_PROBLEM DESCRIPTION_
Below you will find a set of lines. Repeat them all exactly.

_DATA FOR THIS EXERCISE_

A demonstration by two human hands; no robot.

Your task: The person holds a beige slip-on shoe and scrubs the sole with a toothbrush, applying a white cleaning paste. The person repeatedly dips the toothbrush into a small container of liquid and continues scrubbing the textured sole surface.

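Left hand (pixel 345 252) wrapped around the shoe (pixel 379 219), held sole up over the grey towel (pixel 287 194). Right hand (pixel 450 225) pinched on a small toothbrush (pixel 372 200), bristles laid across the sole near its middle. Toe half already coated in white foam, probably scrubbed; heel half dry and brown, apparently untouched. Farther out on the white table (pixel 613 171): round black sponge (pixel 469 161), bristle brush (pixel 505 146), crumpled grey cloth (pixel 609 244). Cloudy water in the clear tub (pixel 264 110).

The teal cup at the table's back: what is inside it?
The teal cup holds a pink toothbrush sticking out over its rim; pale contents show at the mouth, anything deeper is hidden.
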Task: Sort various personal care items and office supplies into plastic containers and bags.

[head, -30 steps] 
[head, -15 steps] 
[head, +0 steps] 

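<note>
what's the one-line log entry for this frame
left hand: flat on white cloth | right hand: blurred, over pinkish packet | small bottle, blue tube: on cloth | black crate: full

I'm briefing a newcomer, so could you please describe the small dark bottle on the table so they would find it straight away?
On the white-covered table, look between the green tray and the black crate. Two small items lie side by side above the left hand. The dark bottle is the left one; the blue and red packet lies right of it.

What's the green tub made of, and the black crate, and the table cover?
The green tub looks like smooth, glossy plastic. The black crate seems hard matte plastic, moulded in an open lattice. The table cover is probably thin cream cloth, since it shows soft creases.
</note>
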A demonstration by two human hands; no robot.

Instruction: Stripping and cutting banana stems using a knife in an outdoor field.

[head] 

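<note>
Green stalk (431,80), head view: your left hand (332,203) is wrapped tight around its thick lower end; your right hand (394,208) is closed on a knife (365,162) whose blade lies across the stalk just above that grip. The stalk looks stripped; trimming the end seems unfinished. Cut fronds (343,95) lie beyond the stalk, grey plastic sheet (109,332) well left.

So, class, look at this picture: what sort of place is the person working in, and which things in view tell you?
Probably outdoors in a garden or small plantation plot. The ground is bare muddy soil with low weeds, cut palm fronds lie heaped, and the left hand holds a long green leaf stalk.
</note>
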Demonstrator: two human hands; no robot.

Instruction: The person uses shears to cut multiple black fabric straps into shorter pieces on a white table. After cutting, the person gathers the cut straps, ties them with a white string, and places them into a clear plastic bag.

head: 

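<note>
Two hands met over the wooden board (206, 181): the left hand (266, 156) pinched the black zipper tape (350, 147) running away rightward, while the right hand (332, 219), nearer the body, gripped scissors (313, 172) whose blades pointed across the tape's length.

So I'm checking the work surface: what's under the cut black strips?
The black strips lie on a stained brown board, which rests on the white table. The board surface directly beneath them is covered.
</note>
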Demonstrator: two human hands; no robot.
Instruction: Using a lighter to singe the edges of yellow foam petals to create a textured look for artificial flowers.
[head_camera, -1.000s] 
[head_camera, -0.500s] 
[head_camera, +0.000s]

_SOLUTION TO THE PROBLEM_
A demonstration by two human hands; no robot.

Your task: The person holds a beige slip-on shoe and scrubs the sole with a toothbrush, applying a white cleaning paste. The person repeatedly dips the toothbrush into a small container of liquid and continues scrubbing the textured sole surface.

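Left hand (pixel 345 252) wrapped around the shoe (pixel 379 219), held sole up over the grey towel (pixel 287 194). Right hand (pixel 450 225) pinched on a small toothbrush (pixel 372 200), bristles laid across the sole near its middle. Toe half already coated in white foam, probably scrubbed; heel half dry and brown, apparently untouched. Farther out on the white table (pixel 613 171): round black sponge (pixel 469 161), bristle brush (pixel 505 146), crumpled grey cloth (pixel 609 244). Cloudy water in the clear tub (pixel 264 110).

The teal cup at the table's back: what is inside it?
The teal cup holds a pink toothbrush sticking out over its rim; pale contents show at the mouth, anything deeper is hidden.
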Task: Sort various personal care items and office supplies into plastic containers and bags.

[head, -30 steps] 
[head, -15 steps] 
[head, +0 steps] 

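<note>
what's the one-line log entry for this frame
left hand: flat on white cloth | right hand: blurred, over pinkish packet | small bottle, blue tube: on cloth | black crate: full

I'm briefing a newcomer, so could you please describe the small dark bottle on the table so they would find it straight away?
On the white-covered table, look between the green tray and the black crate. Two small items lie side by side above the left hand. The dark bottle is the left one; the blue and red packet lies right of it.

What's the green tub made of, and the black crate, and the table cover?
The green tub looks like smooth, glossy plastic. The black crate seems hard matte plastic, moulded in an open lattice. The table cover is probably thin cream cloth, since it shows soft creases.
</note>
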A demonstration by two human hands; no robot.

Instruction: Stripping and cutting banana stems using a knife in an outdoor field.

[head] 

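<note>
Green stalk (431,80), head view: your left hand (332,203) is wrapped tight around its thick lower end; your right hand (394,208) is closed on a knife (365,162) whose blade lies across the stalk just above that grip. The stalk looks stripped; trimming the end seems unfinished. Cut fronds (343,95) lie beyond the stalk, grey plastic sheet (109,332) well left.

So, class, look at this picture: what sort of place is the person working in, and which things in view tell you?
Probably outdoors in a garden or small plantation plot. The ground is bare muddy soil with low weeds, cut palm fronds lie heaped, and the left hand holds a long green leaf stalk.
</note>
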Demonstrator: two human hands; no robot.

Instruction: The person uses shears to cut multiple black fabric straps into shorter pieces on a white table. After cutting, the person gathers the cut straps, ties them with a white string, and places them into a clear plastic bag.

head: 

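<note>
Two hands met over the wooden board (206, 181): the left hand (266, 156) pinched the black zipper tape (350, 147) running away rightward, while the right hand (332, 219), nearer the body, gripped scissors (313, 172) whose blades pointed across the tape's length.

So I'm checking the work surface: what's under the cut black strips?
The black strips lie on a stained brown board, which rests on the white table. The board surface directly beneath them is covered.
</note>
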Demonstrator: two human hands; no robot.
Instruction: Using a lighter to singe the edges of yellow foam petals to create a textured look for artificial flowers.
[head_camera, -1.000s] 
[head_camera, -0.500s] 
[head_camera, +0.000s]

The requested output has now been given in full.